Sun Ra - Column for 8/15

The Power of Hate

Sometimes people I am with begin to ruminate on the current strength of the Republican party. These discussions bore me, because the reason the Republican party has grown in the last few decades is obvious.

The bigots abandoned the Democrats.

Both political parties used to be a lot more varied than they are; you had famously corrupt Republicans like McKinley and yet you had Roosevelt and the "goo goos" (Good Government) in the same party; you had the Democratic Tammany Hall machine paired with southern white supremacists but also with the New Dealers.

A lot of the reason for this diversity was regional; in the South, the parties meant one thing, in New York, another, in Ohio, they had still different meanings. So on a national level, both parties stood for all sorts of different things, and had all sorts of different people.

That's shaken out. Since the nineteen-eighties, national media and a dwindling regional consciousness have made people more aware of their national politics and less concerned with their regional politics. Not that regional politics aren't important; but they used to be, aside from the President, effectively all-important. You voted for your congressman not because of what his party stood for at the national level, but because you knew his cousin or because you always went to the party picnic. Because that's who "your folks" voted for, and "your folks" meant locals: friends, neighbors, and kin.

Communications and television have changed that. "Your folks" are now spread across the country. So the parties have become less heterogenous, have standardized on a national consensus. Folks who think other people can use help have gravitated towards the Democrats; folks who think other people should do what they're told and/or be punished have gravitated towards the Republicans. The Southern bigots have joined the provincial midwesterners and become Red states; the coastal educated classes have gone Blue. You don't see Rockefeller Republicans or Dixiecrats any more.
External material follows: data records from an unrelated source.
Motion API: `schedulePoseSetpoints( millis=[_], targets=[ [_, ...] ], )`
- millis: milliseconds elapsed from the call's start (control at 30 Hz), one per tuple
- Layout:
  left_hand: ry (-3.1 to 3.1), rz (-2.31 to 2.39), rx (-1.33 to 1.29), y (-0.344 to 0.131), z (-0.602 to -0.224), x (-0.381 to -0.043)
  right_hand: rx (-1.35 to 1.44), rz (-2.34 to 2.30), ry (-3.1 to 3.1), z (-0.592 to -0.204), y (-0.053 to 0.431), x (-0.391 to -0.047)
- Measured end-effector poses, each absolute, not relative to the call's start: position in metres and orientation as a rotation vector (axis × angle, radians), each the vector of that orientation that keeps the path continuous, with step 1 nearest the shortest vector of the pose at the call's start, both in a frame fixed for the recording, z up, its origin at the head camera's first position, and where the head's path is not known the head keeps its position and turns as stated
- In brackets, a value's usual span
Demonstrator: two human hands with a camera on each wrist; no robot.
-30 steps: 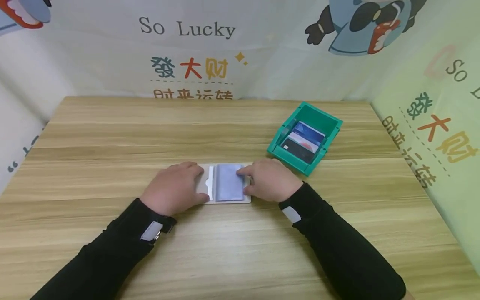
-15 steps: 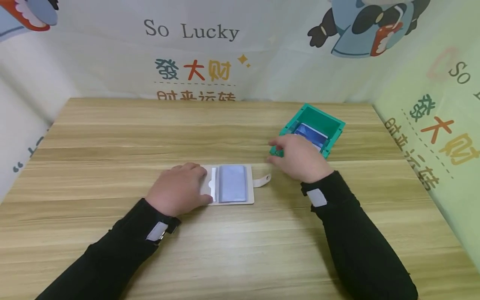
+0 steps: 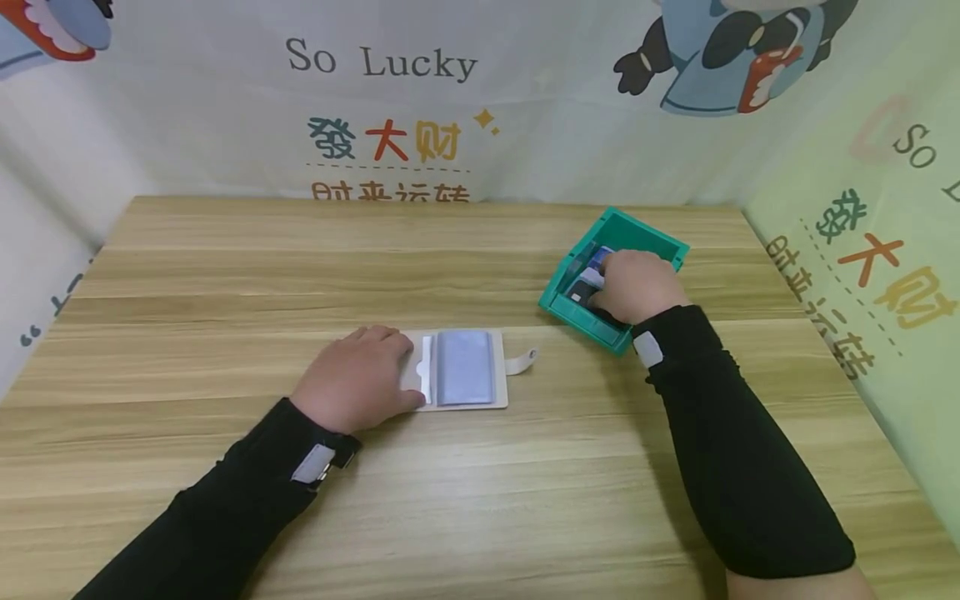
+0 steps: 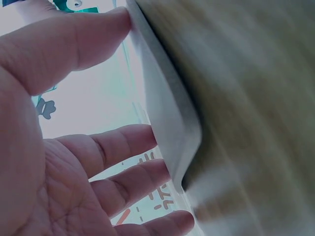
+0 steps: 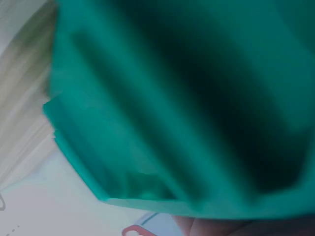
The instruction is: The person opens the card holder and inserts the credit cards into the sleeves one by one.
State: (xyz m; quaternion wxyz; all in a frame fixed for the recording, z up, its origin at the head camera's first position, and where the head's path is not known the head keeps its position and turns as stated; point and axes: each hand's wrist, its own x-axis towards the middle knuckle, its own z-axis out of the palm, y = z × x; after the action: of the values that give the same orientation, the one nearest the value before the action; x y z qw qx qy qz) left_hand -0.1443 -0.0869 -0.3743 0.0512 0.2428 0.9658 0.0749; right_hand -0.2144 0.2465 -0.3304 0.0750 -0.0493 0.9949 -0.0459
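Note:
An opened pale card holder (image 3: 467, 368) with clear sleeves lies flat on the table, its snap strap (image 3: 522, 362) sticking out to the right. My left hand (image 3: 360, 371) rests on its left cover; the left wrist view shows the thumb and fingers (image 4: 130, 140) touching the cover edge (image 4: 170, 108). My right hand (image 3: 641, 285) reaches into the green box (image 3: 588, 330), over the cards (image 3: 581, 292) there. Its thumb and index finger are spread apart, and the other fingers are hidden. In the right wrist view the box wall (image 5: 123, 113) covers most of that hand.
The wooden table (image 3: 480, 492) extends around the card holder. The box stands at the back right, turned at an angle. A printed cloth (image 3: 540, 150) hangs behind the table and along its sides.
My right hand has left the card holder's right side, moved right and away from me, and entered the green box. The strap came into view. My left hand has stayed on the cover.

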Motion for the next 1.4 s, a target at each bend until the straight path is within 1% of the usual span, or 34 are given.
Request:
schedulePoseSetpoints(
  millis=[267, 700, 1400],
  targets=[
    [2.929, 0.21, 0.746, -0.087, -0.372, -0.143, -0.112, -0.079, 2.974, -0.337, 0.247, -0.217],
    [2.931, 0.222, 0.735, -0.09, -0.369, -0.141, -0.13, -0.058, 2.95, -0.339, 0.243, -0.217],
    [2.921, 0.236, 0.695, -0.092, -0.371, -0.139, -0.146, -0.308, 3.014, -0.342, 0.244, -0.211]
  ],
)
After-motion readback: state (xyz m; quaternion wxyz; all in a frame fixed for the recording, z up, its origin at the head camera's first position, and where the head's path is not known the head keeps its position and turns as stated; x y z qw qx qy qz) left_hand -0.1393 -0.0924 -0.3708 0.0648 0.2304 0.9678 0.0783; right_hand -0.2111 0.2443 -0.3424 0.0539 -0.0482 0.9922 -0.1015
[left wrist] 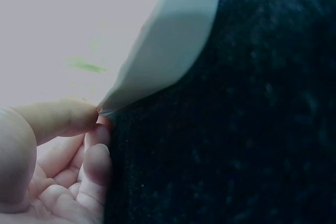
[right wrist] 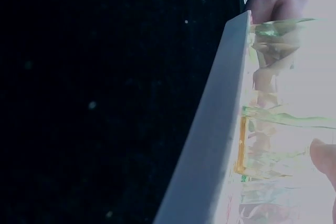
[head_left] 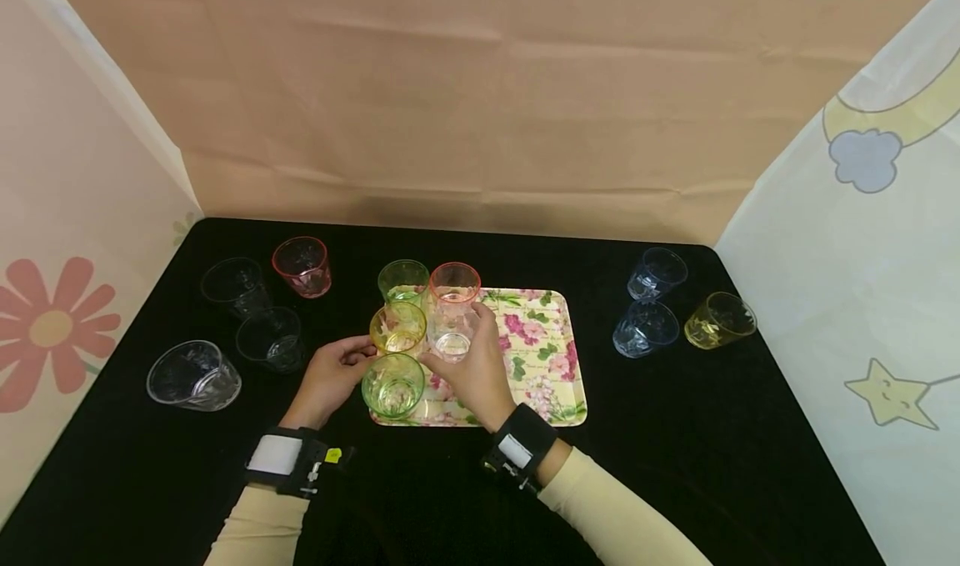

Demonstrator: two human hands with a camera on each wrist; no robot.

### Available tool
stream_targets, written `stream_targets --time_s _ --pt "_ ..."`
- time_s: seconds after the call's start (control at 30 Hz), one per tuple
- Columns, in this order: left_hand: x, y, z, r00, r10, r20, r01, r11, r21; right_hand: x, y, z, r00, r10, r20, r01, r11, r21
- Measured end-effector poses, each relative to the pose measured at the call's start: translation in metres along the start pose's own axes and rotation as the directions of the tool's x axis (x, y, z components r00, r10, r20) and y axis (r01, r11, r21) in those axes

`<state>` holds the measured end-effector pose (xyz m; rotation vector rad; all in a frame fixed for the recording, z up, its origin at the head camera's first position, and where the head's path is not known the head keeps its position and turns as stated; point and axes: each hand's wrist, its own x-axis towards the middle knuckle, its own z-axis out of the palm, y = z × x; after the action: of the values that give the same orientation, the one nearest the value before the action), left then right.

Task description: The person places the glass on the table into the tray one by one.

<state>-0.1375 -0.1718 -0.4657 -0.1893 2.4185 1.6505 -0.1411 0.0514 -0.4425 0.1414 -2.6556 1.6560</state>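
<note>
My right hand (head_left: pixel 476 374) grips a clear glass (head_left: pixel 452 347) standing over the floral tray (head_left: pixel 536 358), thumb and forefinger on either side of it. Behind that glass is a pink-rimmed glass (head_left: pixel 455 278). Along the tray's left side stand a green glass (head_left: pixel 403 278), a yellow glass (head_left: pixel 397 328) and a nearer green glass (head_left: pixel 393 387). At the tray's left edge, my left hand (head_left: pixel 330 378) pinches the rim. The left wrist view shows the thumb (left wrist: pixel 63 119) on the tray's white side (left wrist: pixel 163 51), other fingers curled below.
On the left of the black table (head_left: pixel 450 499) are a red-rimmed glass (head_left: pixel 303 270) and several clear glasses (head_left: pixel 197 378). Two blue glasses (head_left: pixel 647 331) and another yellow glass (head_left: pixel 720 323) stand at the right. A brown paper wall (head_left: pixel 465 91) rises behind, with patterned side panels.
</note>
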Motion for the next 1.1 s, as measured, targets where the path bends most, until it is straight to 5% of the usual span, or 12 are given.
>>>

And there are lots more bigoted Southerners than "good government" New Englanders.

Now, I don't think that there are more mean people out there than kind people. We all have both streaks. But the Mighty Wurlitzer has done a fantastic job of getting the mean message to the masses.

I mean, look at this Cindy Sheehan thing. Have you seen the Wurlitzer's reaction to it? The slime has been pumped out as fast and as thick as possible, and whenever one tactic has been revealed as a blatant lie, another one arrives. Right down the well-honed vituperative channel, telling the mean people what to think.

First, it was Sheehan the flip-flopper. She'd supported the president before, they said. That came from the party masters, went through the reactionary websites (the Drudge report: Sheehan "dramatically changed her account"), was parroted on talk radio, reached Fox News (the Party Organ), but stopped before being picked up by the corporate stations because it was a blatant lie. Luckily, there are people whose sole job it is to produce this slime, so they manufactured something new and started right in again.

"She's a crackpot" is of course a cornerstone of theirs, so this time they went with "her family doesn't support her." Once again, from the party masters to the Internet nutjobs to Rush Limbaugh and his ilk and thence to Fox News - and again it stalled out because the only family member they could find who would say anything bad about Mrs. Sheehan was a sister in-law.

They're not going to stop, though. They can't; they have to have the last word on what their devoted masses must think. The whole mental picture has to hang together, to be an unsullied whole of programmed belief. So this morning the news was about Mrs. Sheehan's husband filing for divorce; and that's juicy enough for the corporate media (i.e. the media still concerned with profit rather than their masters' bidding) to pick up.

So watch for them to hammer that. What percentage of Americans get divorced? Yeah. For how many reasons? But this will be a singular indictment of this woman, regardless of what her husband actually says. And Cindy Sheehan will join folks like Michael Moore as one of the slimed, a person of conscience demonized to the point of parody.

(If you look at what the demonizers actually say, mind you, it's enough to turn your stomach... well, unless you've become desensitized to these sorts of things.)

Personally, I think she's a little nutty; it's not like Bush will ever give her answers. He obviously, blatantly doesn't care. He's been in it for his rich buddies, and no one else, since day one. So camping out in order to speak with him is a touch silly.

But then, she lost her son. What that can feel like I never want to know. And she lost him in a stupid war that we only are in because the President and his buddies wanted it.

Her son didn't die for no reason, mind you. He died for the very best of reasons; because he was brave enough to join the U.S. Armed Forces and the U.S. Armed Forces do what they are told, and that's the only reason we have the freedoms we have. He did, however, die in a stupid and mistaken war, needlessly.

And she's brave enough to stand up to the footsoldiers of hate, doubtless knowing the cost. Mrs. Sheehan, I salute your son's courage, and yours.